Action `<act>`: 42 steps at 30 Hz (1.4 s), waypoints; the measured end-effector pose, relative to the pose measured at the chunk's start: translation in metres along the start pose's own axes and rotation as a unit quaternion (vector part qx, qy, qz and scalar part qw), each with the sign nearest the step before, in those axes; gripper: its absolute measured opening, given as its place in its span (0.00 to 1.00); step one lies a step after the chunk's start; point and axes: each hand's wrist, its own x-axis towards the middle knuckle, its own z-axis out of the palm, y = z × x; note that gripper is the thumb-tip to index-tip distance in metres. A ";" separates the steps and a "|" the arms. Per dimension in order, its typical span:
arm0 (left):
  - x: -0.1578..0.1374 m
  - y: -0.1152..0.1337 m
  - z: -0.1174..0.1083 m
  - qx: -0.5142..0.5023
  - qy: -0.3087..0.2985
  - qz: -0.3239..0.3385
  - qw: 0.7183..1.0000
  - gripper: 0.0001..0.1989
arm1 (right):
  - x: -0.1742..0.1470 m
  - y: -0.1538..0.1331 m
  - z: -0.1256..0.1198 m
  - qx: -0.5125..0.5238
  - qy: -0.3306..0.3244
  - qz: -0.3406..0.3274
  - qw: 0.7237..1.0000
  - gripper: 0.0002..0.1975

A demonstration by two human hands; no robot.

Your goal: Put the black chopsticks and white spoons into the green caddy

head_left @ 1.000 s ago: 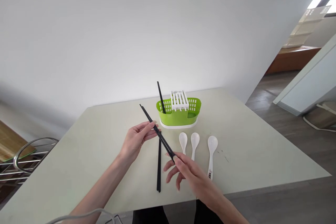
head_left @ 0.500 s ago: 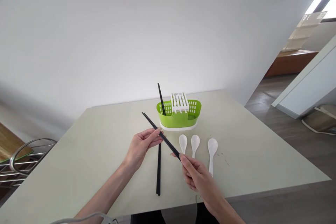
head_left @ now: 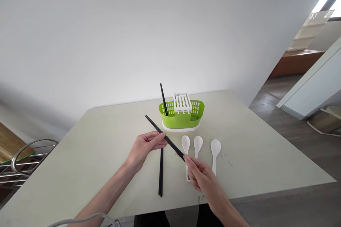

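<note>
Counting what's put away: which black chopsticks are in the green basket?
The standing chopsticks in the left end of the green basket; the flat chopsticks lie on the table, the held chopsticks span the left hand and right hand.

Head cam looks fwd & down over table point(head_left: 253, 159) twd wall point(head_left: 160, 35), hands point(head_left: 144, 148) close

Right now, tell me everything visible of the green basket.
The green basket looks plastic, with rounded ends, slots along its back side and a white base. It stands upright on the table near the wall. A white slotted rack with small hooks sits across its middle, and black chopsticks lean in its left end. Neither the left hand nor the right hand touches it.
</note>
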 end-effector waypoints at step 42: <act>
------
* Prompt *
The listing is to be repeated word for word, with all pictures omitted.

* The completed task *
Action `<act>`: 42 steps at 30 Hz (1.4 s), waypoints; the measured end-effector pose, relative to the pose measured at the chunk's start: translation in metres along the start pose's own axes and rotation as a unit quaternion (vector part qx, qy, qz and scalar part qw), each with the sign nearest the step before, in those axes; gripper: its absolute measured opening, given as its place in its span (0.00 to 1.00); step one lies a step after the chunk's start; point and axes: each hand's wrist, its own x-axis towards the middle knuckle, its own z-axis out of the palm, y = z × x; note that gripper is the thumb-tip to index-tip distance in metres. A ";" separates the steps and a "|" the arms. Per dimension in order, its typical span:
arm0 (left):
  - x: -0.1578..0.1374 m
  - y: -0.1152..0.1337 m
  - z: -0.1174..0.1083 m
  - qx: -0.5142..0.5023
  - qy: -0.3087..0.2985
  - qz: -0.3239..0.3385
  - qw: 0.7183..1.0000
  - gripper: 0.0001..0.1989
arm1 (right):
  - x: -0.1742..0.1470 m
  - y: -0.1538..0.1331 m
  - z: -0.1256..0.1198 m
  - qx: -0.5125..0.5238
  - qy: -0.3306..0.3244
  - qz: -0.3406..0.3274
  - qw: 0.7237..1.0000
  - gripper: 0.0002..0.1975

A demonstration by two human hands; no robot.

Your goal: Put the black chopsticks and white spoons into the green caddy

head_left @ 1.000 s ago: 
head_left @ 0.500 s ago: 
head_left @ now: 

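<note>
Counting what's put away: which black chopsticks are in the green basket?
The standing chopsticks in the left end of the green basket; the flat chopsticks lie on the table, the held chopsticks span the left hand and right hand.

Head cam looks fwd & down over table point(head_left: 253, 159) twd wall point(head_left: 160, 35), hands point(head_left: 144, 148) close

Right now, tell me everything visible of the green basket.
The green basket looks plastic, with rounded ends, slots along its back side and a white base. It stands upright on the table near the wall. A white slotted rack with small hooks sits across its middle, and black chopsticks lean in its left end. Neither the left hand nor the right hand touches it.
</note>
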 end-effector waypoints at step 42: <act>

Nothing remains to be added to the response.